Post
Topic
Board Development & Technical Discussion
Re: Is the 21 million bitcoin limit unchangeable?
by
maxmint
on 16/03/2013, 09:22:07 UTC
No need for arguing really, this has a really easy answer:
The actual number of bitcoins doesn't matter. They are practically infinitely indivisible, and their price varies according to adoption and the size of the available market. Why would you ever need to change their number? It could have been 1, 10, 1000, or 1e56, it's just a matter of scale and price calculation for merchants.
The number of bitcoins does in fact matter for some of the predictions currently floating around. Take this statement for example:
The target value for bitcoin is 100.000 to 1.000.000 (Source)
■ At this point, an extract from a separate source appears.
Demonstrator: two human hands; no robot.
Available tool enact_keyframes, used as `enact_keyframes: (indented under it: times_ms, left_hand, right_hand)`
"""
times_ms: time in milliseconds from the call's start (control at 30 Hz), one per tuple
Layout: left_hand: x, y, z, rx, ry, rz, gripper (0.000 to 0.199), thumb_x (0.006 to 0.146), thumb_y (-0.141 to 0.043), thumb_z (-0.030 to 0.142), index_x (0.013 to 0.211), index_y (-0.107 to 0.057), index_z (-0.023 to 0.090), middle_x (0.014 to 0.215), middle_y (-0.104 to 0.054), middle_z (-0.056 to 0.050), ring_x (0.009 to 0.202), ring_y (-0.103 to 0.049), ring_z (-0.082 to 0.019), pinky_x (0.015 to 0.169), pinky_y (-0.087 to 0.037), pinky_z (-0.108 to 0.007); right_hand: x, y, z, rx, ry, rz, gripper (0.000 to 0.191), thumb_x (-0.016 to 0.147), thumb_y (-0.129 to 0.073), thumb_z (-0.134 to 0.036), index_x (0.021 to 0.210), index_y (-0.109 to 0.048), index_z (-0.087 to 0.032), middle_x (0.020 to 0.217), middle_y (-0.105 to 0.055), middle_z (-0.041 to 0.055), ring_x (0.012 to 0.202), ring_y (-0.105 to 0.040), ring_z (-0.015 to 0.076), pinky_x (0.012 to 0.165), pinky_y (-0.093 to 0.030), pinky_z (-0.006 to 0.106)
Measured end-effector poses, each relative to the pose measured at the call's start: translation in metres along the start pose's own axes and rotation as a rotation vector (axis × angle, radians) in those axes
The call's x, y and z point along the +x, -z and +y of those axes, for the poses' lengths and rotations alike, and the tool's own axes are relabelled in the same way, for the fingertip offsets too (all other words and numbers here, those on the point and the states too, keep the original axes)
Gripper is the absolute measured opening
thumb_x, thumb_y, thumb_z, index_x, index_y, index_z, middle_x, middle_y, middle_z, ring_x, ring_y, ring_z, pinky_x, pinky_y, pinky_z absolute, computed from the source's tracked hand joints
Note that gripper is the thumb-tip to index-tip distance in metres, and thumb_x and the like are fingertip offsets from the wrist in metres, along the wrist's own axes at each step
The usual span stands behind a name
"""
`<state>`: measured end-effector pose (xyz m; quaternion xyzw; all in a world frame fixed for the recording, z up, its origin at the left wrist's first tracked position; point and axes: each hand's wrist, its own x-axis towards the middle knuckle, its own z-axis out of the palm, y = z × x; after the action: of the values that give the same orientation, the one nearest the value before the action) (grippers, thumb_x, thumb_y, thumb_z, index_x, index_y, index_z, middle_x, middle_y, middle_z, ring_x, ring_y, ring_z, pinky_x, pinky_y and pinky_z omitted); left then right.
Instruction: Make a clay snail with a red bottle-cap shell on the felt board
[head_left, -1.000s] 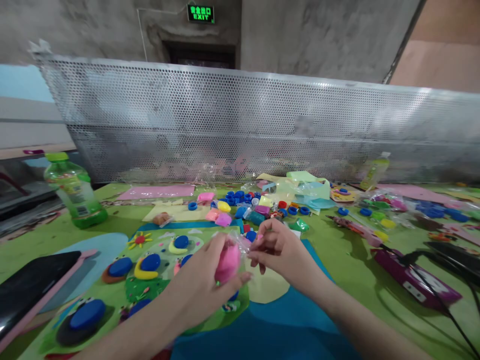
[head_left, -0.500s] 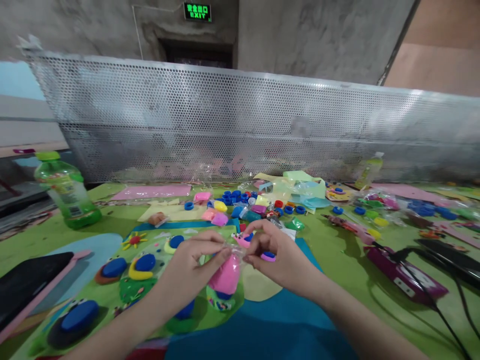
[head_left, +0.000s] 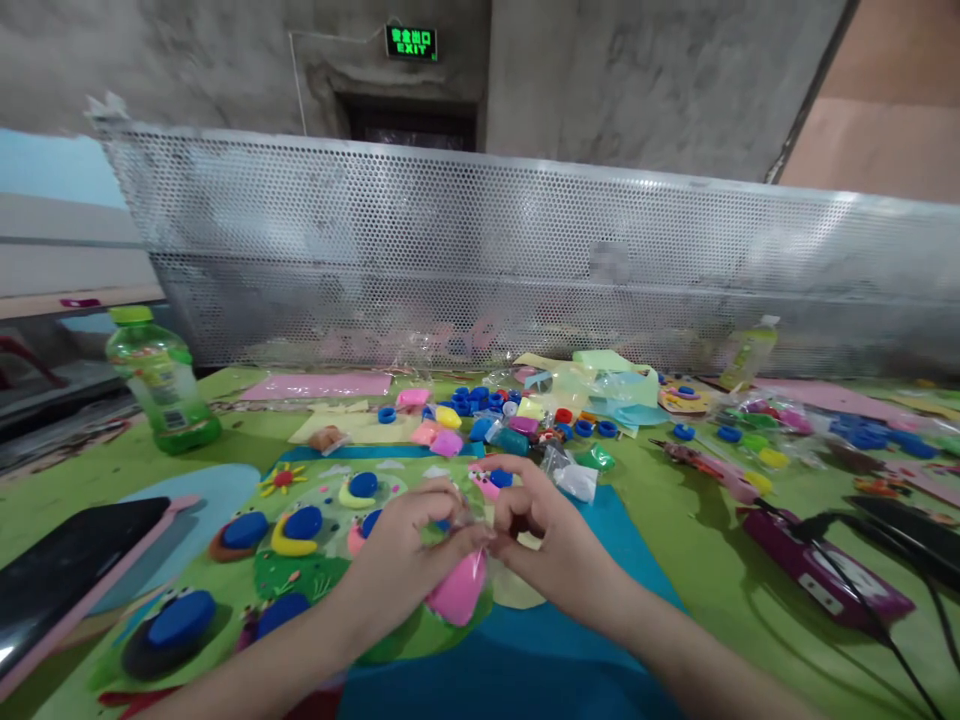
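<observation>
A small clear packet of pink modelling clay [head_left: 459, 590] hangs between my two hands. My left hand [head_left: 420, 540] pinches its top edge between thumb and fingers. Close against it, my right hand [head_left: 536, 525] pinches the same top edge of the plastic, its fingers curled. Beneath them lies a green craft board [head_left: 330, 475] with blue discs, such as one on a yellow clay crescent [head_left: 292, 540], and a red and yellow sun [head_left: 282, 478]. My left hand and forearm hide part of the board.
A phone [head_left: 75, 570] lies at the left, near a green-capped bottle [head_left: 169, 385]. Blue caps [head_left: 472, 398] and clay packets [head_left: 446, 440] are strewn behind the board. At the right sit a purple power strip [head_left: 825, 575] with cables and a pink glue gun [head_left: 720, 475]. A perforated metal panel [head_left: 412, 230] stands behind.
The view has shifted slightly, so the scene sits a little further right. The pink packet hangs slightly lower, and both hands keep their pinch on its top edge.
</observation>
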<state>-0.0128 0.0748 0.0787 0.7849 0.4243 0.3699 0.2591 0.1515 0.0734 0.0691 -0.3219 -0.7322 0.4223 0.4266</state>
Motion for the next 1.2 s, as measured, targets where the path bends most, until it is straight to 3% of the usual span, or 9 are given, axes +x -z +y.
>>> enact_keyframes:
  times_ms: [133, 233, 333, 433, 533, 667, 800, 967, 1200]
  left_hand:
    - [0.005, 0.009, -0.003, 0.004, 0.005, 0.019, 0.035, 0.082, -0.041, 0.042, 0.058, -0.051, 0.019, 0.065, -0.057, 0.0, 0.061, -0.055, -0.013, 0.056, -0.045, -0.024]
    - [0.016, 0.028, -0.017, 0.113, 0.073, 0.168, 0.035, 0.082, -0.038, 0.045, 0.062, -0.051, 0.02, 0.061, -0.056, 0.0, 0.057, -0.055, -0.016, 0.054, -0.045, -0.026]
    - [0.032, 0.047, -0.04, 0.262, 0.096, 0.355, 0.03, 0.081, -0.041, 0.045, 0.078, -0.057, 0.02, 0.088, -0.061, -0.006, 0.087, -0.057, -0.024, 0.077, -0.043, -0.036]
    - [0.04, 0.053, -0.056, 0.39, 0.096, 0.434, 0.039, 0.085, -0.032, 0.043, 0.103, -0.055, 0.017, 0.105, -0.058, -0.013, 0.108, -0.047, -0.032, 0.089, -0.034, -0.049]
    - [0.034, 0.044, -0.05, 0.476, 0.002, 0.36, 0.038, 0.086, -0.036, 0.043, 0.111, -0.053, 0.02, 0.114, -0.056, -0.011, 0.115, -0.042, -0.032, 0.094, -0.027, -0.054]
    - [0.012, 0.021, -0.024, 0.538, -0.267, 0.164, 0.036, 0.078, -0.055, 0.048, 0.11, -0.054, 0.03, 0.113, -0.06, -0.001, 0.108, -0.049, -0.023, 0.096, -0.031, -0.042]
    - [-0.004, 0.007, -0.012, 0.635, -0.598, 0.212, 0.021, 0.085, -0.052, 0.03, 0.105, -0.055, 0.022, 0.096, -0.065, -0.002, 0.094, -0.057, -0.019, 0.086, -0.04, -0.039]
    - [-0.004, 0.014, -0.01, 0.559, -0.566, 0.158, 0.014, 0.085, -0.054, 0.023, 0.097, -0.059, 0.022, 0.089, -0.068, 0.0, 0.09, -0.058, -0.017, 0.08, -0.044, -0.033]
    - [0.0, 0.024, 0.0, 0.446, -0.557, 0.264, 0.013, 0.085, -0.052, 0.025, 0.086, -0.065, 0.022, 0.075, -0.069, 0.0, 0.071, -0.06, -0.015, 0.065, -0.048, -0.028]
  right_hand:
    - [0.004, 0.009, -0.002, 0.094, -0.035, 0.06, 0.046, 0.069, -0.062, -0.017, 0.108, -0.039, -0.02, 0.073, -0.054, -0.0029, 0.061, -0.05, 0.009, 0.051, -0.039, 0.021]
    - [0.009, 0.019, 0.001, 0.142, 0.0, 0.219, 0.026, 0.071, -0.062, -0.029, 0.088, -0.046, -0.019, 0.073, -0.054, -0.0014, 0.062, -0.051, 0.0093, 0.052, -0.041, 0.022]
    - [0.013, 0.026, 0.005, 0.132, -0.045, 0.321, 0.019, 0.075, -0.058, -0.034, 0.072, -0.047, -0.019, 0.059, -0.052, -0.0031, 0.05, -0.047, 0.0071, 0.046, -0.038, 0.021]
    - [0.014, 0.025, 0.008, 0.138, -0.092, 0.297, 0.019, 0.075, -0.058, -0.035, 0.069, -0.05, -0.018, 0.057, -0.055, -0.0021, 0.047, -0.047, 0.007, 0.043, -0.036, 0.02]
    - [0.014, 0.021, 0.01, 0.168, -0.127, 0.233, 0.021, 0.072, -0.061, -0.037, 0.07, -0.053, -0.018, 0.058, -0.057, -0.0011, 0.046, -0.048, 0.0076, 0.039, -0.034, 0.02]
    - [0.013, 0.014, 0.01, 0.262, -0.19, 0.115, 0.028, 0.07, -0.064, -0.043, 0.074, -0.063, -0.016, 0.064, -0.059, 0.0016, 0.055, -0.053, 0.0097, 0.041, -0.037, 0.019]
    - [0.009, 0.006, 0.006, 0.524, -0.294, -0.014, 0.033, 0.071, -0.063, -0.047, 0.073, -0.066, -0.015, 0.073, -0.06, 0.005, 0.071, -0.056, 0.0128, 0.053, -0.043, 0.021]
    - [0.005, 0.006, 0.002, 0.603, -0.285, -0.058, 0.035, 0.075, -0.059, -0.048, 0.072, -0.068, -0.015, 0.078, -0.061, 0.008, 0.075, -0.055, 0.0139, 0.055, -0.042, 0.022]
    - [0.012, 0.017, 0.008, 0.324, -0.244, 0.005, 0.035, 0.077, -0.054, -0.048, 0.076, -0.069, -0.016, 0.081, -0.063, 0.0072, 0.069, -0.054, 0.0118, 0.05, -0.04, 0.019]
This is based on 2 assumptions:
1. Bitcoin someday will grab a 1% to 10% market share on the transactional currency market (600 billion to 6 trillion USD)
2. This market share will be fulfilled by 6 million bitcoins (around one in four bitcoins of the 21 million is actually used in transactions, the rest are in savings or investment plans)

Now if the 21 million limit changes, the outcome of the prediction changes too. Think of it this way: if you own 100,000 bitcoins and you know there won't ever be more than 21 million bitcoins, then you currently own 0.47% of the whole "bitcoin pie". Now if the upper limit changes to 210 million (thus the pie getting bigger), then your share of the pie suddenly shrinks to 0.047%.

It seems if the upper limit in fact is changeable, then the above prediction is not really useful.